We’ll now explore adding such interactivty to napari.
# Remove all processed layers
for l in viewer.layers[1:]:
viewer.layers.remove(l)
# Import magicgui
from magicgui import magicgui
from napari.types import ImageData, LabelsData
@magicgui(auto_call=True,
percentile={"widget_type": "IntSlider", "min": 0, "max": 100})
def threshold(image: ImageData, percentile: int = 50) -> LabelsData:
data_min = np.min(image)
data_max = np.max(image)
return image > data_min + percentile / 100 * (data_max - data_min)
viewer.window.add_dock_widget(threshold, area="right")
nbscreenshot(viewer)
Adding a custom key binding to the viewer for processing foreground data#
@viewer.bind_key('Shift-P')
def process_foreground(viewer):
data = viewer.layers['threshold result'].data
data_processed = morphology.remove_small_holes(data, 60)

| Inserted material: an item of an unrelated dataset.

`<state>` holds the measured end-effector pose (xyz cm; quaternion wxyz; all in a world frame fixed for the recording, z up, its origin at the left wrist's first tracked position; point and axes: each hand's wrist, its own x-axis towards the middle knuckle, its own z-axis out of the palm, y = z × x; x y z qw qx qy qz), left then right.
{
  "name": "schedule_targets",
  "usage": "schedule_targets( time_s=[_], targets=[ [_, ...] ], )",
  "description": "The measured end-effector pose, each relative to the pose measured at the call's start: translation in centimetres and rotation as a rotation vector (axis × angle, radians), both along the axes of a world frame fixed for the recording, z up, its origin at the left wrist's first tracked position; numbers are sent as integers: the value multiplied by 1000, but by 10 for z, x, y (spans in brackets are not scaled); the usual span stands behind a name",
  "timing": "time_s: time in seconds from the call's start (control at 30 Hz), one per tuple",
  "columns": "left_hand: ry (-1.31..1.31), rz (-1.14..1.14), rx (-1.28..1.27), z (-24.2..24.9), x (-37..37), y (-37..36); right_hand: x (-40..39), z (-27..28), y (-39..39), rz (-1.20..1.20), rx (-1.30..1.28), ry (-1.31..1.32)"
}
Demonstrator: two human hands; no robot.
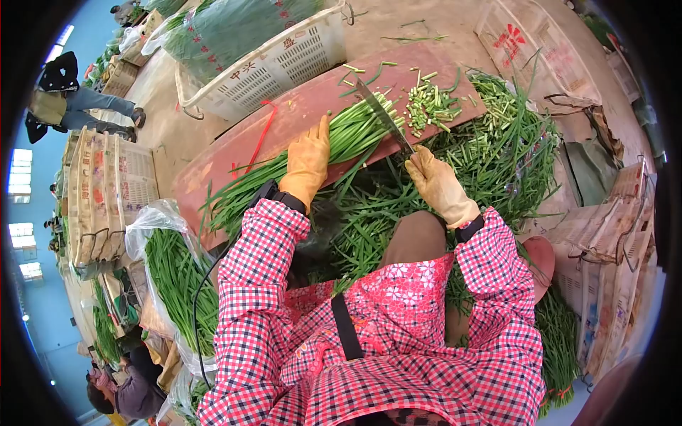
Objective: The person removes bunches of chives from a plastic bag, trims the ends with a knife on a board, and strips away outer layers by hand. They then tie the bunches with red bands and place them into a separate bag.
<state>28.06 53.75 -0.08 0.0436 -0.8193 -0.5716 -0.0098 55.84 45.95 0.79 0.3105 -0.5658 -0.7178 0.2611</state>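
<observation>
My left hand (308, 162), in a yellow rubber glove, lies over a bunch of long green stalks (362, 128) and grips it against a reddish-brown board (295, 106). My right hand (438, 183), gloved the same way, is closed round the handle of a long-bladed knife (384, 116). The blade slants up and left across the cut end of the bunch. Short cut pieces (432, 105) lie on the board just right of the blade. Loose green leaves and trimmings (369, 220) are heaped below the board, around my knee.
A white plastic crate (298, 60) with bagged greens stands behind the board; another crate (533, 50) is at the back right. More crates (114, 192) are stacked at left, near a plastic bag of stalks (177, 277). A red tie (261, 138) lies on the board. Other people are at far left.
</observation>
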Motion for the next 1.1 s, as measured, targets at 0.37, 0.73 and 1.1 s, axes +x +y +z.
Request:
schedule_targets(
  time_s=[0.37, 0.73, 1.1],
  targets=[
    [2, -43, -31, 2, -3, -1, 16, 39, 24, 126, -118, -19],
    [20, -40, 189, -10, 1, -2, -21, 48, 162, 74, 23, -60],
    [-12, -22, 230, -10, 1, -4, -25, 1, 191, 213, -209, 213]
  ],
)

data_processed = morphology.remove_small_objects(data_processed, min_size=50)
viewer.layers['threshold result'].data = data_processed
nbscreenshot(viewer)
# Add an empty labels layer with the same shape as our maximum intensity projection
viewer.add_labels(np.zeros(nuclei_mip.shape, dtype=int), name='nuclei segmentation')
# Bind another keybinding to complete segmentation
@viewer.bind_key('Shift-S')
def complete_segmentation(viewer):
foreground = viewer.layers['threshold result'].data
distance = ndimage.distance_transform_edt(foreground)

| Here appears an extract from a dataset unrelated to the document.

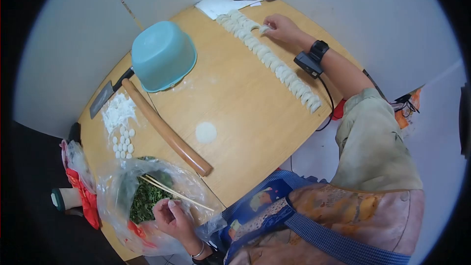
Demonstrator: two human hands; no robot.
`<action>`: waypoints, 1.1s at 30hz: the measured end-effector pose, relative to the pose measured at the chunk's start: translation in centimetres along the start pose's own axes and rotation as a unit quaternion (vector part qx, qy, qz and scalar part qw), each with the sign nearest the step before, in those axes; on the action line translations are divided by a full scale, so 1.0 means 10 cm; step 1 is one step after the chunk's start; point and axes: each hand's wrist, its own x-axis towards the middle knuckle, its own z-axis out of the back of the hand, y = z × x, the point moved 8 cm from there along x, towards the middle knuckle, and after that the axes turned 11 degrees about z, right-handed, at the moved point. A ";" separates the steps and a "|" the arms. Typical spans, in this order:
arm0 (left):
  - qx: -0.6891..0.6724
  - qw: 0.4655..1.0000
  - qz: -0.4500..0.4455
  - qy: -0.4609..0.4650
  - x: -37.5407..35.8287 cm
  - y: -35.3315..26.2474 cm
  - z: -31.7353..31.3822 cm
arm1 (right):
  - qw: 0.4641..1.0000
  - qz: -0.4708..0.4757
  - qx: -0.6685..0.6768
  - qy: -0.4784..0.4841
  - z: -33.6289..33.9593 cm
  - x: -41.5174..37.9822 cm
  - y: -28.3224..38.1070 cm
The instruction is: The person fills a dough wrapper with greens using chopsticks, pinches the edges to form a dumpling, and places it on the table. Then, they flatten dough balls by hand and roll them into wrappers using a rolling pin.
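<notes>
At the upper right of the table, my right hand (280,28) pinches a folded dumpling (265,29) beside the long rows of dumplings (272,61). Low in the view, my left hand (174,217) is over the near edge of a plastic bag (184,179) of chopped greens (147,198), its fingers curled; what they hold, if anything, is hidden. A pair of chopsticks (179,194) lies across the bag. One flat round wrapper (206,132) rests on the wooden table (240,118).
A rolling pin (167,130) lies left of the wrapper. Behind it are an upturned blue basin (162,54) and a cleaver (102,99). Flour (118,110) and several dough pieces (123,142) are at the left. A white sheet (216,5) lies at the far edge.
</notes>
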 end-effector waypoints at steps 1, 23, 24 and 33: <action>0.000 1.000 -0.003 0.001 0.01 0.00 -0.01 | 1.000 0.006 -0.023 -0.004 -0.02 0.03 0.02; 0.007 1.000 -0.002 0.030 0.03 0.05 0.00 | 0.998 0.034 -0.005 -0.058 -0.17 0.10 -0.01; 0.007 0.999 -0.005 0.033 0.03 0.05 -0.01 | 0.997 0.028 -0.006 -0.065 -0.16 0.09 -0.02; 0.013 0.999 0.005 0.034 0.02 0.03 -0.01 | 0.997 0.011 -0.003 -0.071 -0.14 0.08 -0.05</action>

smoothed_distance = filters.gaussian(distance, 10)
peak_local_max = feature.peak_local_max(
smoothed_distance,
footprint=np.ones((7, 7), dtype=bool),
indices=False,
labels=measure.label(foreground)
)
peaks = np.nonzero(peak_local_max)
seeds = np.zeros(smoothed_distance.shape, dtype=bool)
seeds[(peaks[0], peaks[1])] = 1
markers = measure.label(seeds)
nuclei_segmentation = segmentation.watershed(
-smoothed_distance,
markers,
mask=foreground
)
viewer.layers['nuclei segmentation'].data = nuclei_segmentation
nbscreenshot(viewer)
Conclusions#
We’ve now seen how to interactively perform analyses by adding data to the napari viewer, and editing it as we moved through an analysis workflow. We’ve also seen how to extend the viewer with custom GUI functionality and keybindings, making analyses even more interactive!